Unia détaille ses revendications selon les secteurs
Lors de la conférence de presse de l’USS, la présidente d’Unia, Vania Alleva, a souligné la force de l’industrie suisse malgré l’instabilité de la situation géopolitique et des politiques protectionnistes de certains États. «Les perspectives pour l’industrie d’exportation se sont améliorées en 2026 et en 2027. Bien que l’industrie des machines pâtisse encore de la vigueur du franc suisse, la transition vers les nouvelles technologies commence à porter ses fruits pour les entreprises. Dans la branche chimique et pharmaceutique, les marges ont continué de progresser, mais les augmentations salariales de l’année dernière, accordées pour la plupart à titre individuel, sont restées en deçà des attentes», précise la présidente. Elle relève une reprise des commandes dans l’industrie horlogère, après une période difficile marquée par la réduction de l’horaire de travail. La productivité, elle, a continué de progresser dans l’ensemble des branches (à l’exception de l’électronique). «Les associations patronales de l’industrie s’inquiètent à nouveau de la pénurie de main-d’œuvre qualifiée, tout en refusant de revaloriser les salaires, ce qui nuit à l’attrait du secteur», déplore Vania Alleva. Les revendications d’Unia s’adressent donc à toutes les branches industrielles: une augmentation de 2,5% des salaires, la compensation intégrale du renchérissement, l’indemnisation de la productivité, ainsi qu’un rattrapage des salaires, qui ont stagné ces dix dernières années.

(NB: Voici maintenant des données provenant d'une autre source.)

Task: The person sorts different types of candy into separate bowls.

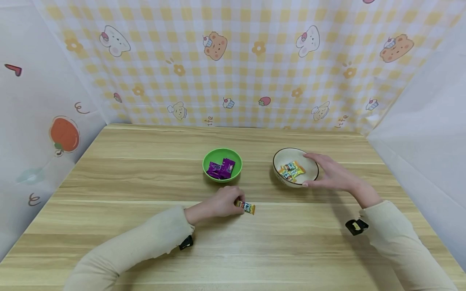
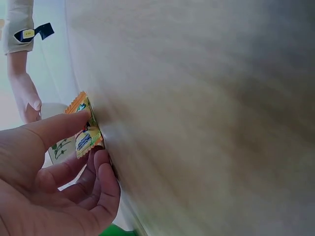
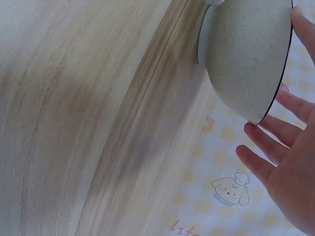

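Note:
My left hand [image 1: 225, 202] pinches a small yellow-orange wrapped candy [image 1: 249, 208] between thumb and fingers, low over the table in front of the green bowl. The left wrist view shows the candy's wrapper [image 2: 88, 141] with its crimped ends, close to the wood. At the right, my right hand [image 1: 333, 174] is spread beside a cream bowl with a dark rim [image 1: 308, 167]. Its thumb and straight fingertips touch the rim, and the right wrist view shows the bowl's speckled outer wall [image 3: 241, 54] standing on its foot. Several yellow candies [image 1: 291, 170] lie inside that bowl.
A green bowl [image 1: 222, 153] holding purple packets [image 1: 226, 167] stands left of the cream bowl, beyond my left hand. The wood-grain table [image 1: 145, 161] runs back to a yellow checked cloth [image 1: 240, 81]. White cloths hang along both sides.

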Available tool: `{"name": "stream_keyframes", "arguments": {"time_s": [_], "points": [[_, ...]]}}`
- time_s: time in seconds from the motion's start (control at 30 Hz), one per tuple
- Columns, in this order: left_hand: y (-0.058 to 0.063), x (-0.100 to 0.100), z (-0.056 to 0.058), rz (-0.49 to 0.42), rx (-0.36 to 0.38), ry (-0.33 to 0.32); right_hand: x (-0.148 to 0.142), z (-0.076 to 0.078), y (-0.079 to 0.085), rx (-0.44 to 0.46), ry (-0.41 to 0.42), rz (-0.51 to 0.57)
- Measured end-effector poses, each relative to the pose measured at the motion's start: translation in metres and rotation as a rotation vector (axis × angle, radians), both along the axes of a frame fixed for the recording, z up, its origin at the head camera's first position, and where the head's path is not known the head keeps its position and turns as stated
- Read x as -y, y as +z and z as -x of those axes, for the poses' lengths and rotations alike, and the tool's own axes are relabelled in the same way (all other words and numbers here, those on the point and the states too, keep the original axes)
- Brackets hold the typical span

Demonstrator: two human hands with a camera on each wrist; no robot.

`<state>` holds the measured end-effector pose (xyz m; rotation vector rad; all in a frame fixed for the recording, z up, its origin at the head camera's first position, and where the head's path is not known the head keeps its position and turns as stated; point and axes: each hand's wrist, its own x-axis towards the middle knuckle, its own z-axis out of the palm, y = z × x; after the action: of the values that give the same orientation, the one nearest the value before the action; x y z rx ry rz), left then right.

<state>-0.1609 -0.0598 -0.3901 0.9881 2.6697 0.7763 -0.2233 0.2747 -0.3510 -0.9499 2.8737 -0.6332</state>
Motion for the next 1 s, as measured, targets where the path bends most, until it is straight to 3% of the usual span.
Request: {"name": "stream_keyframes", "arguments": {"time_s": [0.27, 0.53, 0.63, 1.0], "points": [[-0.001, -0.001, 0.001, -0.086, 0.097, 0.024, -0.001, 0.000, -0.001, -0.004, 0.002, 0.002], [0.003, -0.003, 0.002, -0.259, 0.413, 0.068, -0.002, 0.002, -0.001, -0.009, 0.003, 0.002], [0.005, -0.005, 0.004, -0.297, 0.483, 0.091, -0.001, 0.002, -0.001, -0.011, 0.003, 0.001], [0.024, -0.018, 0.009, -0.387, 0.572, 0.130, -0.003, 0.002, -0.002, -0.003, -0.004, -0.005]]}}
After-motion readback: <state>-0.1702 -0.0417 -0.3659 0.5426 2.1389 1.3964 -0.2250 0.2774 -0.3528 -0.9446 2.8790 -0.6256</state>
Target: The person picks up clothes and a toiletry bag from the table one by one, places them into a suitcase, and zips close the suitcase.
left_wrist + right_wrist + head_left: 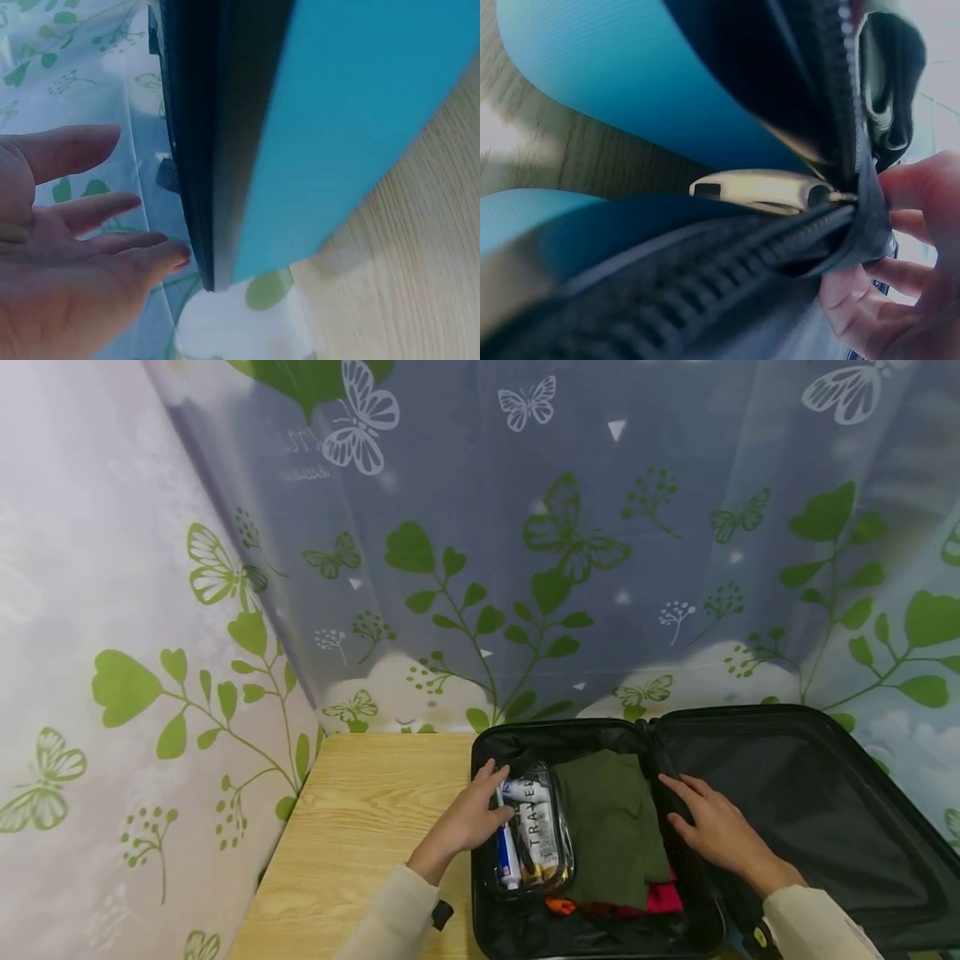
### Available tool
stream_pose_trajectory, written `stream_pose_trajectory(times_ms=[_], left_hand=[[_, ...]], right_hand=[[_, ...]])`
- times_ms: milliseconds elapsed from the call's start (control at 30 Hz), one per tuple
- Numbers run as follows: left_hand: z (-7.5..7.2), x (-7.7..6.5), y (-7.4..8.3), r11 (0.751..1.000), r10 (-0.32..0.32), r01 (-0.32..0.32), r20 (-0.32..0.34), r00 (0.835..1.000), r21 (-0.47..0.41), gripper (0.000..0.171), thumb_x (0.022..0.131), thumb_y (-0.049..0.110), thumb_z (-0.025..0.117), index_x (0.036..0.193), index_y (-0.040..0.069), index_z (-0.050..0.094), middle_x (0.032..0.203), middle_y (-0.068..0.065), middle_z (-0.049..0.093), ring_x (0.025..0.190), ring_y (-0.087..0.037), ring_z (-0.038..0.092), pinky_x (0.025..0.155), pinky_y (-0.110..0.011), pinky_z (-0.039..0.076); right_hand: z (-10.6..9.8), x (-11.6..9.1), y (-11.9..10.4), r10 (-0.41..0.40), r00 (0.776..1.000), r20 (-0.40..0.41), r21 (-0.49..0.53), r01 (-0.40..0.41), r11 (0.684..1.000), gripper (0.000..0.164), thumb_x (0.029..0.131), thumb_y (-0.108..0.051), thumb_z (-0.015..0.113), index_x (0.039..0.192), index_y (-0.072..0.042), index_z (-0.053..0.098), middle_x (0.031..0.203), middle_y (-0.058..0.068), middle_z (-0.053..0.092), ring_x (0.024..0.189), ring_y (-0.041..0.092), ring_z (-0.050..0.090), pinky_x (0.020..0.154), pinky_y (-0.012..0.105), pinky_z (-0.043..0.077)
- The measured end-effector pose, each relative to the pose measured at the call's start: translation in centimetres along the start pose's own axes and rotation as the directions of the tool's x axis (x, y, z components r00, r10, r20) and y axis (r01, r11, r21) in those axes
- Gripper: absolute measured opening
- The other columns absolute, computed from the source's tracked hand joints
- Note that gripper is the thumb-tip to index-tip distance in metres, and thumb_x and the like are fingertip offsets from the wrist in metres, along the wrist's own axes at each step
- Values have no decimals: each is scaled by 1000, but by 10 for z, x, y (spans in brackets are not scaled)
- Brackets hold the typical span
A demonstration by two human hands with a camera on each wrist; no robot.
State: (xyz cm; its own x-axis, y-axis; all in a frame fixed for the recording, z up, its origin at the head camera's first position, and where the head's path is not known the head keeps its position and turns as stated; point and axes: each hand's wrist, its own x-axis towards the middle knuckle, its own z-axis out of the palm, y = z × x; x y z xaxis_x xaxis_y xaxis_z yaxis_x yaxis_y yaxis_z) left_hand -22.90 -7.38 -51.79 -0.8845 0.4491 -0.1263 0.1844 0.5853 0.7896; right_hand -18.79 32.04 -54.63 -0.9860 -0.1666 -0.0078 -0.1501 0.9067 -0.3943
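Note:
An unfolded suitcase, turquoise outside with a black lining, lies with its lid laid back to the right. Inside its left part sits a clear toiletry bag marked TRAVEL, holding tubes and bottles. Beside the bag lies a folded dark green garment. My left hand hovers at the bag's left side, fingers spread and holding nothing; the left wrist view shows this hand beside the suitcase wall. Along the hinge side, my right hand rests relaxed fingers against the black fabric by the zipper.
Red cloth and an orange item peek out below the green garment. The suitcase stands on a wooden table, with a curtain printed with leaves and butterflies behind it. A metal zipper pull hangs between the two halves.

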Motion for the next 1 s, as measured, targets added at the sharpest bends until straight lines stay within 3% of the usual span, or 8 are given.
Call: stream_pose_trajectory(times_ms=[200, 400, 533, 667, 800, 1000], left_hand=[[-1, 0, -23, 995, 69, -60, -116, 991, 85, 61, 110, 15, 63, 166, 2, 43, 180, -23, 22, 168, -47, 15, 127, -71, 30], [4, -3, -49, 973, 123, -92, -138, 983, 210, 62, 111, 22, 64, 166, 3, 43, 180, -23, 18, 166, -47, 24, 124, -66, 39], [6, -4, -56, 945, 189, -135, -160, 969, 297, 58, 111, 22, 64, 163, 4, 49, 180, -20, 23, 163, -43, 33, 122, -61, 44], [5, -5, -59, 916, 197, -121, -165, 966, 382, 55, 111, 24, 64, 161, 6, 52, 180, -16, 26, 165, -41, 28, 124, -61, 43], [4, -6, -62, 874, 191, -92, -162, 968, 478, 52, 112, 27, 62, 159, 8, 56, 179, -14, 30, 166, -42, 27, 126, -62, 40], [-3, -7, -65, 800, 226, -92, -156, 962, 593, 45, 110, 29, 62, 151, 11, 65, 175, -15, 39, 161, -45, 37, 124, -63, 42]], right_hand=[[0, 0, 0, 2, 1000, -7, -5, -2, 1000, 66, 103, -17, 74, 162, -3, 48, 159, 40, 44, 131, 65, 55, 97, 80, 47], [1, 0, 0, 0, 1000, -4, -3, 0, 1000, 65, 104, -18, 73, 162, -2, 48, 159, 40, 44, 131, 65, 54, 98, 80, 47], [1, 0, 0, -3, 1000, -11, 0, 3, 1000, 65, 104, -17, 73, 162, -2, 48, 159, 40, 44, 131, 65, 54, 98, 80, 47], [0, -1, 0, 0, 1000, -11, 2, 0, 1000, 65, 104, -18, 73, 162, -2, 48, 159, 40, 44, 131, 65, 54, 97, 80, 47], [1, -1, 1, 4, 1000, -8, 6, -4, 1000, 65, 104, -18, 72, 162, -2, 48, 159, 40, 43, 131, 66, 54, 98, 80, 46], [2, 1, 0, 10, 1000, 3, 10, -10, 1000, 65, 104, -18, 72, 162, -2, 47, 159, 41, 43, 132, 66, 54, 98, 81, 46]])
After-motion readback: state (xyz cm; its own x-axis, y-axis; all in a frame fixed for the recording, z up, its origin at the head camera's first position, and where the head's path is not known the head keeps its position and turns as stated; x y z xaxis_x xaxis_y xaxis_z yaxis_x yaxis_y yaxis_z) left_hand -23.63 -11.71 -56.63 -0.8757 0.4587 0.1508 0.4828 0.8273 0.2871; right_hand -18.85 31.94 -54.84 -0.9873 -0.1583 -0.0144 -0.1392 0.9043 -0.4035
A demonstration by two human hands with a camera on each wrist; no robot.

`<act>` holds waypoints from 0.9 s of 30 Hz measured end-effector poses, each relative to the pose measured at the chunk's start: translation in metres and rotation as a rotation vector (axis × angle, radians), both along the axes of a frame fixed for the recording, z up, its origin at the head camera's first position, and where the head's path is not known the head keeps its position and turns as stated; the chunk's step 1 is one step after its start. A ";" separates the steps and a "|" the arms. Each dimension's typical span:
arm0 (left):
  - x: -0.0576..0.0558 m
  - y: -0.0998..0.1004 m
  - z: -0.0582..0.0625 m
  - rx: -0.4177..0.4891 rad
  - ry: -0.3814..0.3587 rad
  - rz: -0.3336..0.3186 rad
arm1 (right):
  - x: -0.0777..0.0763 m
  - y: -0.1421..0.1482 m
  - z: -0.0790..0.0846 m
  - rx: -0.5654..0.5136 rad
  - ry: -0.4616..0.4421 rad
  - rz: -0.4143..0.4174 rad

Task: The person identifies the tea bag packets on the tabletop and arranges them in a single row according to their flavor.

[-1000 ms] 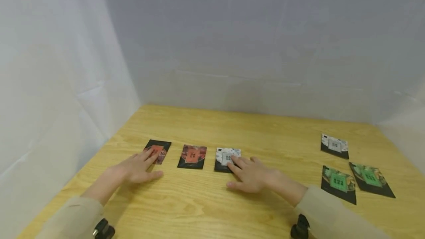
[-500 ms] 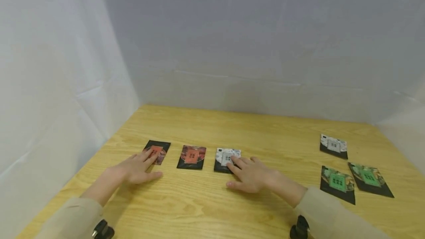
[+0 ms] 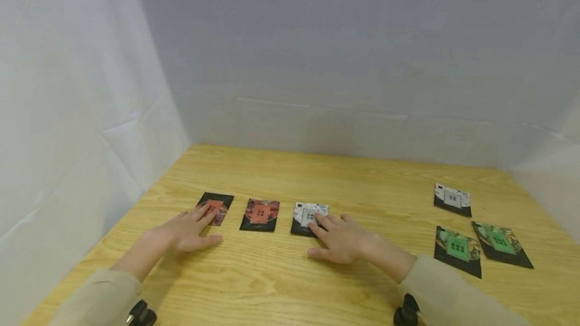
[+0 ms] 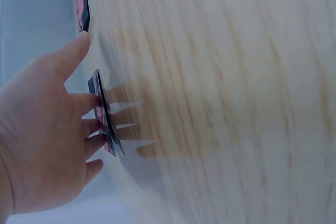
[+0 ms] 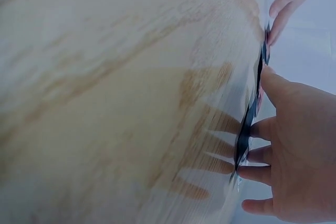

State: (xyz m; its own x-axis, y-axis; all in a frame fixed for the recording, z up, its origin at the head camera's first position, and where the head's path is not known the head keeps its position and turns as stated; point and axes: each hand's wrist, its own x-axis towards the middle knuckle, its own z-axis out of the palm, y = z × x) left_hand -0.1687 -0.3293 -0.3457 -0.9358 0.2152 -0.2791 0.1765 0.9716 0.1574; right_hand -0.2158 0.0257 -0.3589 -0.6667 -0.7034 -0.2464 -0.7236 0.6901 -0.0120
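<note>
My left hand point(image 3: 188, 231) lies with straight, spread fingers on a black packet with a red label point(image 3: 219, 217) at the left of the row. In the left wrist view its fingertips touch that packet point(image 4: 103, 114). A second red-labelled packet point(image 3: 260, 215) lies flat between my two hands. My right hand point(image 3: 341, 240) rests its extended fingers on a black-and-white packet with a grey label point(image 3: 300, 223), covering its right part. The right wrist view shows the fingertips against the dark edge of this packet point(image 5: 243, 136). Neither hand curls round anything.
On the right of the wooden table point(image 3: 272, 275) lie another black-and-white packet point(image 3: 452, 199) and two green-labelled packets, one on the left point(image 3: 457, 250) and one on the right point(image 3: 502, 243). White sheeting point(image 3: 290, 64) stands behind the table and along its sides.
Both hands keep their places on the packets. The head view has shifted very slightly, so the packets on the right appear a little further left.
</note>
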 end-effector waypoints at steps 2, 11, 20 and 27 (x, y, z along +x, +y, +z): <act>0.000 0.000 -0.001 0.000 -0.001 -0.003 | 0.000 0.000 -0.001 0.002 0.003 0.000; -0.001 0.001 -0.002 -0.003 -0.003 -0.016 | 0.001 -0.002 0.000 -0.005 0.012 -0.004; -0.001 0.004 0.000 0.013 -0.002 -0.019 | -0.001 0.004 0.002 -0.057 0.019 -0.004; -0.001 0.003 0.000 0.031 0.011 -0.038 | -0.009 0.036 0.003 -0.144 0.040 -0.042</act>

Dans le commerce de détail, où les salaires sont bas, une augmentation de salaire réel est nécessaire pour faire face au coût de la vie. «Concrètement, Unia demande, dans le cadre des négociations salariales avec Coop, une augmentation de 100 francs sur les salaires effectifs de tous les employé-e-s, ainsi qu’une hausse correspondante des salaires minimums et de référence», explique Vania Alleva.
Dans l’hôtellerie-restauration, une nouvelle convention collective nationale (CCNT) est en cours de négociation. L’objectif est notamment d’augmenter les salaires minimums et d’introduire des primes d’ancienneté.
Construction en plein essor
«Le second œuvre de la construction est en plein boom: au premier trimestre 2026, il comptait près de 240 000 emplois à plein temps, soit environ 2600 de plus qu’un an auparavant et plus de 15 000 de plus qu’en 2021. Les carnets de commandes sont solides et les perspectives prometteuses», ajoute Vania Alleva. La construction de logements et les travaux de rénovation globale et énergétique battent leur plein. Les entreprises disposent donc d’une marge de manœuvre pour augmenter les salaires, d’autant plus qu’elles font elles aussi face à une pénurie de personnel. Pour les branches du second œuvre, ainsi que pour les salariés de l’horticulture et du paysagisme le syndicat réclame donc une augmentation générale de 2,5% sur les salaires réels et les salaires minimums, avec des variations possibles selon les branches. Dans le secteur principal de la construction, Unia a obtenu un mécanisme de compensation du renchérissement pour les salaires effectifs et les salaires minimums. «Parallèlement, un nouvel accord sur le remboursement des frais a été trouvé, qui se traduit par une augmentation du pouvoir d’achat d’environ 0,7%, précise Vania Alleva. Compte tenu de l’excellente conjoncture dans la construction, Unia exhorte les employeurs de ce secteur à accorder des revalorisations salariales réelles au-delà de ce seuil.»